What the task asks: Please transcribe exactly the lines from the first line of the records below through the line containing "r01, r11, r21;", including both, and omit all pictures.

Excerpts from a dataset

== == ==

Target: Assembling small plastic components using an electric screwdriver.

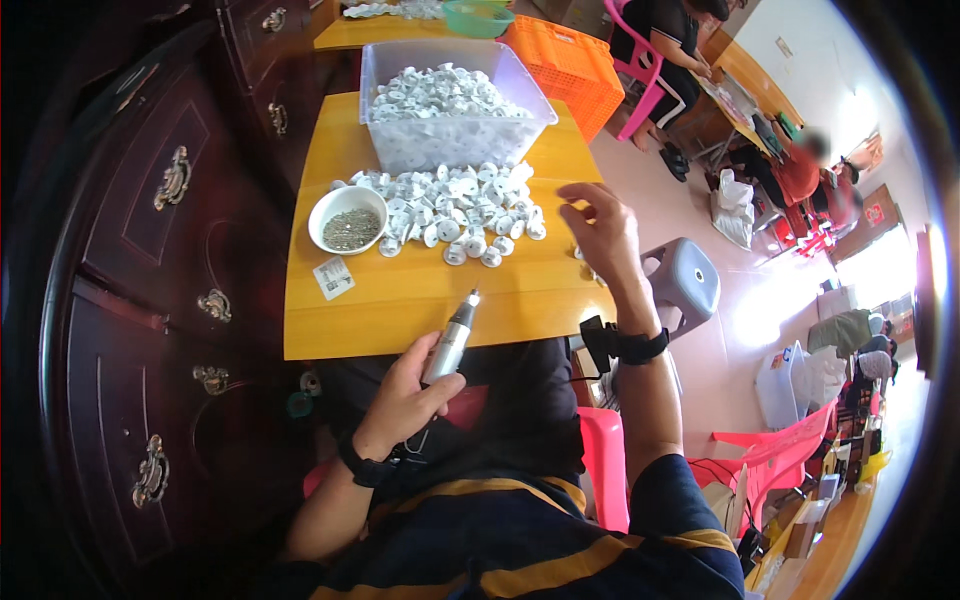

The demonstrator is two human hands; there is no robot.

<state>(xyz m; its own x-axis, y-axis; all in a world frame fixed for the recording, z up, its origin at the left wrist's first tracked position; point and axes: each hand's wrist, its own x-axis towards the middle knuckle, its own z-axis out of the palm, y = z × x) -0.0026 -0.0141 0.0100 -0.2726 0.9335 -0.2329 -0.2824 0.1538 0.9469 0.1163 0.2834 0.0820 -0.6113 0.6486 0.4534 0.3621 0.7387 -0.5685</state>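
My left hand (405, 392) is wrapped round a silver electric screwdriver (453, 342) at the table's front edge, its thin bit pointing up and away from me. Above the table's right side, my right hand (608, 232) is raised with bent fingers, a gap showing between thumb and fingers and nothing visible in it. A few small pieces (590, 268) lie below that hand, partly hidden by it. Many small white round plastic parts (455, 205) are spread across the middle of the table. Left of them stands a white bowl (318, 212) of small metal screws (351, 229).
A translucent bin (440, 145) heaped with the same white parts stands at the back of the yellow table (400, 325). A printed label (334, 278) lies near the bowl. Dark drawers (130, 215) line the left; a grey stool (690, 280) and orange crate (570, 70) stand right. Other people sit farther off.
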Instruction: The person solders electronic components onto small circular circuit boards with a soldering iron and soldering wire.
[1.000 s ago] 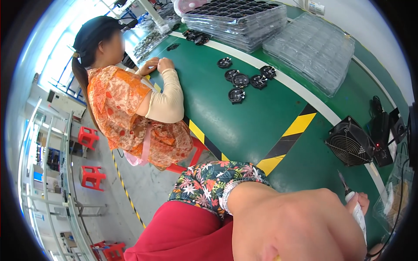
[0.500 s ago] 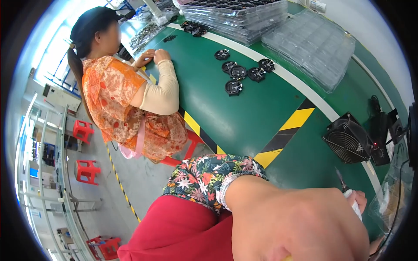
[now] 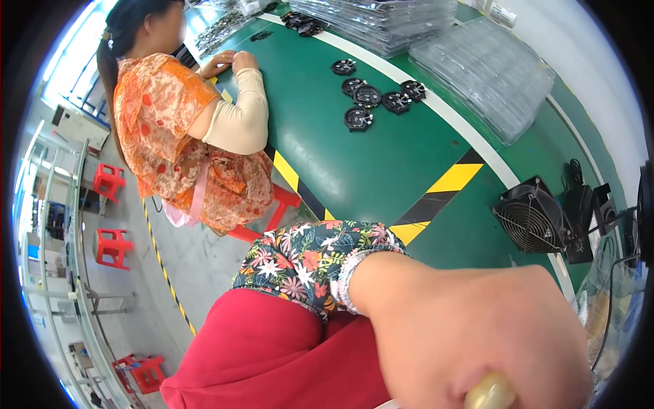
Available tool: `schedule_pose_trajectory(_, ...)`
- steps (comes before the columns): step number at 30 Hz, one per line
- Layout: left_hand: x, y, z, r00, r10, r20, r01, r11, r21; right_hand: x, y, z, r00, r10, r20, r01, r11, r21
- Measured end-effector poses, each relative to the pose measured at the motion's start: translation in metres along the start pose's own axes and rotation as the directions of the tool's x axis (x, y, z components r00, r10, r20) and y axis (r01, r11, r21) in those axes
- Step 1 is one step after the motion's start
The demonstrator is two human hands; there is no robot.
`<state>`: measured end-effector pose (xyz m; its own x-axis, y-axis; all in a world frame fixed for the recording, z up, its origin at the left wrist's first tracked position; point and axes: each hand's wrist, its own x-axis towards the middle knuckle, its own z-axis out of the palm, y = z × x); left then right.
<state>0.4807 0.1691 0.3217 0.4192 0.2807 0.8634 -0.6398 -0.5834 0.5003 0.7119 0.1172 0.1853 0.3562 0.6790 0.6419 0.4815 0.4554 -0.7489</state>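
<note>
My left hand (image 3: pixel 490 327) fills the lower right, its back toward me, very close. A floral sleeve (image 3: pixel 317 266) with a gathered cuff covers the arm behind it. The hand looks closed, and a yellowish, rounded covering (image 3: pixel 490 391), like a finger cot on a digit, shows at its lower edge. Most of its fingers are hidden, so what they hold cannot be made out. My right hand does not show. The green table (image 3: pixel 320 157) lies beyond the left hand, and a black square fan (image 3: pixel 530 217) stands on it above the hand.
Several round black parts (image 3: pixel 366 96) lie on the table. Stacked clear trays (image 3: pixel 381 27) and an empty clear tray (image 3: pixel 487 75) stand behind them. A co-worker (image 3: pixel 163 102) in orange sits at left. Red stools (image 3: pixel 112 248) stand on the floor; plastic bags (image 3: pixel 606 313) lie at right.
My right hand, with a white-handled, pointed tool, has gone out of sight. The left hand appears slightly lower and shows more of the yellowish covering. The whole view has shifted.
</note>
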Motion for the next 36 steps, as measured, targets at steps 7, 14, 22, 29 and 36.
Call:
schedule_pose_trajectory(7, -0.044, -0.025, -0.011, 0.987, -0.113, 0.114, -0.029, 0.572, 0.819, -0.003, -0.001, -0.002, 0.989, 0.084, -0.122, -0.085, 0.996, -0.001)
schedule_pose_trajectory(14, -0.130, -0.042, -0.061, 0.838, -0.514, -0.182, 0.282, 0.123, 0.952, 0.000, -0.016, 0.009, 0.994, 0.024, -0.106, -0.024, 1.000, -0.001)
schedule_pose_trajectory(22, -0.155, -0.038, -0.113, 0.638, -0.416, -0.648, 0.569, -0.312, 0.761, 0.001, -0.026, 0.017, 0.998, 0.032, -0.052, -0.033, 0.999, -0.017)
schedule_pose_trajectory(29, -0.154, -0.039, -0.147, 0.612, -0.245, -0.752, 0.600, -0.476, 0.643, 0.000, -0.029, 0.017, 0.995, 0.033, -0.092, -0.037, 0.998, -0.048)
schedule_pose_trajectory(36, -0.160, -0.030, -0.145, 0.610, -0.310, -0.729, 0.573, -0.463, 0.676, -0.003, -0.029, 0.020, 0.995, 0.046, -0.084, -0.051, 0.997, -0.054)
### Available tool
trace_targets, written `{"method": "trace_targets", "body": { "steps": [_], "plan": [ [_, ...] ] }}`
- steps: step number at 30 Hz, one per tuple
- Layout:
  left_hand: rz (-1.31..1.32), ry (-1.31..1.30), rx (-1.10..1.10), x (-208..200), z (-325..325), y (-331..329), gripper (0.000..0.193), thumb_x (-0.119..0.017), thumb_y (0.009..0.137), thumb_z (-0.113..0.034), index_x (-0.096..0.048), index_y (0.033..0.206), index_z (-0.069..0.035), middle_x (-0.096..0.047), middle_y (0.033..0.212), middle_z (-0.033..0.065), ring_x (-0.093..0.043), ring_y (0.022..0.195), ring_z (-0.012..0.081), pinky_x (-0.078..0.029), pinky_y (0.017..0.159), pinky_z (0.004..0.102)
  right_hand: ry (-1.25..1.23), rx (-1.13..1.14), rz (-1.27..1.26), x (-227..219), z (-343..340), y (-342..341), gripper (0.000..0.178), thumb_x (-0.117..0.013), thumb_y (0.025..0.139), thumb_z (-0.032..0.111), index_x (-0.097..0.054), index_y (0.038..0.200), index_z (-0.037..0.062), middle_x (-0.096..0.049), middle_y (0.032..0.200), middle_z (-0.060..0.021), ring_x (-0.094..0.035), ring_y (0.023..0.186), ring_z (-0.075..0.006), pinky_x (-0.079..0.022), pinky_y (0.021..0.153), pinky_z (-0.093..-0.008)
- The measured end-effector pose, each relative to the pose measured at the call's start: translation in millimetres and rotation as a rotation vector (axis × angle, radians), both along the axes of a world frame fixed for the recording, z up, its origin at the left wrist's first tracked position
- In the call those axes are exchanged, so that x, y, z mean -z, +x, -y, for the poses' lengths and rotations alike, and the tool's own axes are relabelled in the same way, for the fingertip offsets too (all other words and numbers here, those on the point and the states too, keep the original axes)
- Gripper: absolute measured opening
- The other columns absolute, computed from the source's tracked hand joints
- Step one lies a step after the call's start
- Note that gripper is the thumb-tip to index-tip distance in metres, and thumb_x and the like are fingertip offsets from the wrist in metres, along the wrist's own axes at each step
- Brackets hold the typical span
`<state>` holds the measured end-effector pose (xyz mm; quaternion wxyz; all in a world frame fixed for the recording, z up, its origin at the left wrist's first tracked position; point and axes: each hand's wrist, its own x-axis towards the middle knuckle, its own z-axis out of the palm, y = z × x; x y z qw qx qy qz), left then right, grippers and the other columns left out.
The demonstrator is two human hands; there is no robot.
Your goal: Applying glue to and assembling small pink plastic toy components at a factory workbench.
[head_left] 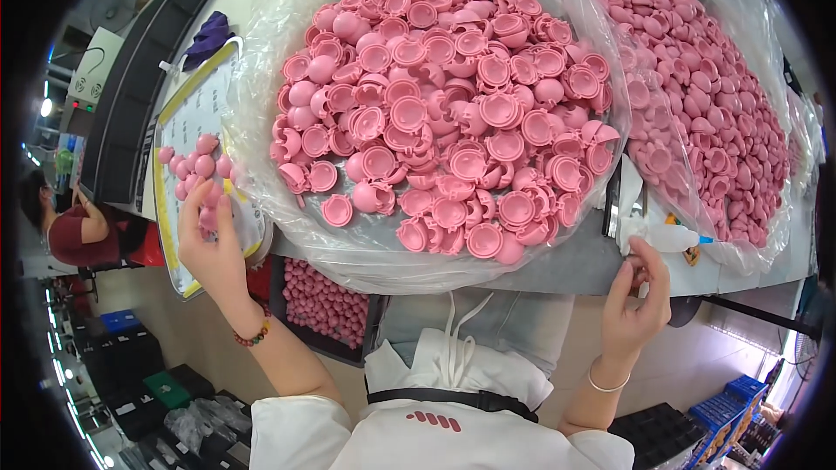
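Note:
At the left, my left hand [213, 248] reaches to a small cluster of pink plastic balls [205, 144] on a yellow-edged board [185, 122]. Its thumb and forefinger close around a pink ball [207, 219]. On the right, my right hand [640, 296] is at the table's front edge, fingers curled with thumb and forefinger close together. Whatever they may hold is too small to make out. Just beyond it lie a white wipe [629, 231] and a white squeeze bottle [669, 238] with a blue tip. Between my hands spreads a heap of pink half-shells [453, 122] on clear plastic.
A second plastic bag of pink half-shells [705, 104] stands at the far right. Below the table edge, a dark crate [373, 331] holds many pink balls. A purple cloth [209, 39] lies at the upper left, beside a long black trough [144, 87]. Another person [83, 231] sits at far left.

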<state>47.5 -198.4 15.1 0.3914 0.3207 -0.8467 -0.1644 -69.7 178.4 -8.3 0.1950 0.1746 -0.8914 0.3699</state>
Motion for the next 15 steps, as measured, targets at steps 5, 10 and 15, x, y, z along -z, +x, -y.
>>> {"method": "trace_targets", "body": {
  "steps": [5,10,15],
  "plan": [
    [-0.029,-0.080,0.057,-9,-46,-11,0.018,-0.060,0.072,-0.004,-0.060,0.090,-0.001,-0.060,0.093,0.0086,-0.055,0.084,0.0195,-0.041,0.074,0.0295,-0.276,0.000,-0.296,7,-16,-3,0.027,-0.051,0.076,-0.004,-0.047,0.102,-0.0068,-0.051,0.099,-0.0129,-0.049,0.079,-0.0142,-0.040,0.067,-0.0236],
    [0.252,-0.092,0.405,-4,-71,-35,0.023,-0.065,0.063,-0.006,-0.061,0.085,-0.005,-0.060,0.082,0.0064,-0.051,0.074,0.0231,-0.039,0.071,0.0316,-0.356,0.133,-0.358,1,-29,-25,0.034,-0.057,0.074,0.001,-0.046,0.105,-0.0036,-0.044,0.106,-0.0098,-0.042,0.086,-0.0127,-0.037,0.068,-0.0226],
    [0.203,-0.102,0.458,-2,-71,-34,0.020,-0.066,0.063,-0.006,-0.060,0.082,-0.003,-0.059,0.079,0.0061,-0.050,0.071,0.0201,-0.039,0.068,0.0299,-0.100,0.243,0.113,-4,-34,-36,0.031,-0.059,0.077,0.010,-0.049,0.103,-0.0036,-0.050,0.086,-0.0025,-0.041,0.065,-0.0085,-0.035,0.059,-0.0201]
  ]
}}
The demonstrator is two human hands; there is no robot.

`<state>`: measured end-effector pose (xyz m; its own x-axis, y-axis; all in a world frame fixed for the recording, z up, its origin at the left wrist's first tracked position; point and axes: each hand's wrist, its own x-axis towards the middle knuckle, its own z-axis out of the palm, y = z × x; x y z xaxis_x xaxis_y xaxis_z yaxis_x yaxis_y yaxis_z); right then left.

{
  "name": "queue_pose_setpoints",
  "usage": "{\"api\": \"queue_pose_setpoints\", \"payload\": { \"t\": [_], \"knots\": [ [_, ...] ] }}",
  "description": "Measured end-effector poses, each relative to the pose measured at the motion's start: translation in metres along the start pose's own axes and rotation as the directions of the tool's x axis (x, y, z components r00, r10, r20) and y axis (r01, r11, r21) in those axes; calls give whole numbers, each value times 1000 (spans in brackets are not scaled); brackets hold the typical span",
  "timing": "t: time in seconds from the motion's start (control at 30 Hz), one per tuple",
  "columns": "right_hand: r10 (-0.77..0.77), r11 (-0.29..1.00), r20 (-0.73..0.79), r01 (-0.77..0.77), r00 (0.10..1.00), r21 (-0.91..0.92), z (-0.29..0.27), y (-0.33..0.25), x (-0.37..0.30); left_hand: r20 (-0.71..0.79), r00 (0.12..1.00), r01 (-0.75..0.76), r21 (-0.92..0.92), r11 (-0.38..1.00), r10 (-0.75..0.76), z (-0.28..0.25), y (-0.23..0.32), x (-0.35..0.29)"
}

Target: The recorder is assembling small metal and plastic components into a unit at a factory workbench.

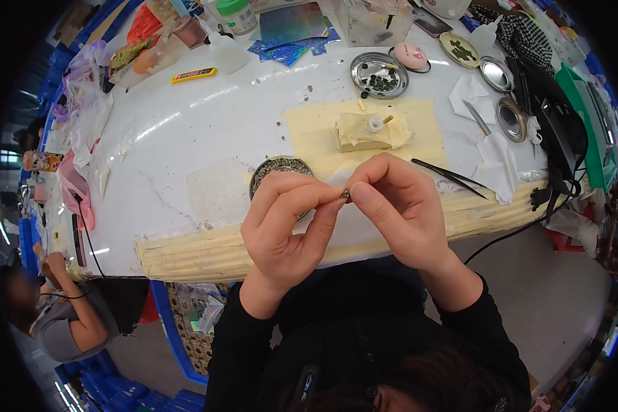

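Around our grip we see a round tin (252, 182) of greyish bits (281, 166) at ten o'clock; our left hand (285, 226) at eight, fingers (325, 194) narrowed on a small dark piece (346, 195) at centre; our right hand (402, 216) at four, pinching it too; black tweezers (453, 180) at three.

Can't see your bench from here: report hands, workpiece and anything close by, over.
Left hand and right hand together, pinching tiny piece. Piece partly hidden, detail unclear. Round dish partly behind left hand; black tweezers beside right.
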<state>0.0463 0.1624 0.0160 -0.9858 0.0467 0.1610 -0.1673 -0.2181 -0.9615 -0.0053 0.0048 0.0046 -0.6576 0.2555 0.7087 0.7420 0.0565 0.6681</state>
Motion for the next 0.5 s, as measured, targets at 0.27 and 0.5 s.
{"api": "queue_pose_setpoints", "payload": {
  "t": [0.27,0.5],
  "knots": [
    [-16,996,32,14,999,84,0,3,-2,3,1000,24,-7,1000,-24,-1,0,0],
    [62,977,29,-66,998,202,5,1,-2,1,1000,17,-2,1000,-17,0,0,0]
  ]
}}
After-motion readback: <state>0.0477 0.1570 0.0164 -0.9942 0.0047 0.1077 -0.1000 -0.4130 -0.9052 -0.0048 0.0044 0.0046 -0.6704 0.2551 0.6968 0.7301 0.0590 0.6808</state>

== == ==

Answer section:
Target: Assembling small plastic components using an electric screwdriver.


The demonstrator is two human hands; there is no robot.

<state>(xyz m; its own x-axis, y-axis; all in a world frame fixed for the recording, z up, its origin at the left wrist's first tracked position; point and axes: each hand's wrist, its own x-axis towards the middle knuckle, its own z-axis out of the palm, y = z × x) -0.0026 -0.0141 0.0100 -0.2726 0.9335 -0.2329 -0.2824 0.1538 0.9469 0.1163 0.2834 0.0820 -0.6113 0.6486 0.4534 0.3621 0.7387 -0.5685</state>
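My left hand (405, 392) is wrapped round a silver electric screwdriver (453, 342) at the table's front edge, its thin bit pointing up and away from me. Above the table's right side, my right hand (608, 232) is raised with bent fingers, a gap showing between thumb and fingers and nothing visible in it. A few small pieces (590, 268) lie below that hand, partly hidden by it. Many small white round plastic parts (455, 205) are spread across the middle of the table. Left of them stands a white bowl (318, 212) of small metal screws (351, 229).
A translucent bin (440, 145) heaped with the same white parts stands at the back of the yellow table (400, 325). A printed label (334, 278) lies near the bowl. Dark drawers (130, 215) line the left; a grey stool (690, 280) and orange crate (570, 70) stand right. Other people sit farther off.
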Instruction: The person solders electronic components onto small circular circuit boards with a soldering iron and soldering wire.
[1.000 s ago] 
[0.500 s ago] 
[now] 
Available tool: `schedule_pose_trajectory(_, ...)`
- steps (comes before the columns): step number at 30 Hz, one per line
- Layout: left_hand: x, y, z, r00, r10, r20, r01, r11, r21; right_hand: x, y, z, r00, r10, r20, r01, r11, r21

This completes the response to the exercise.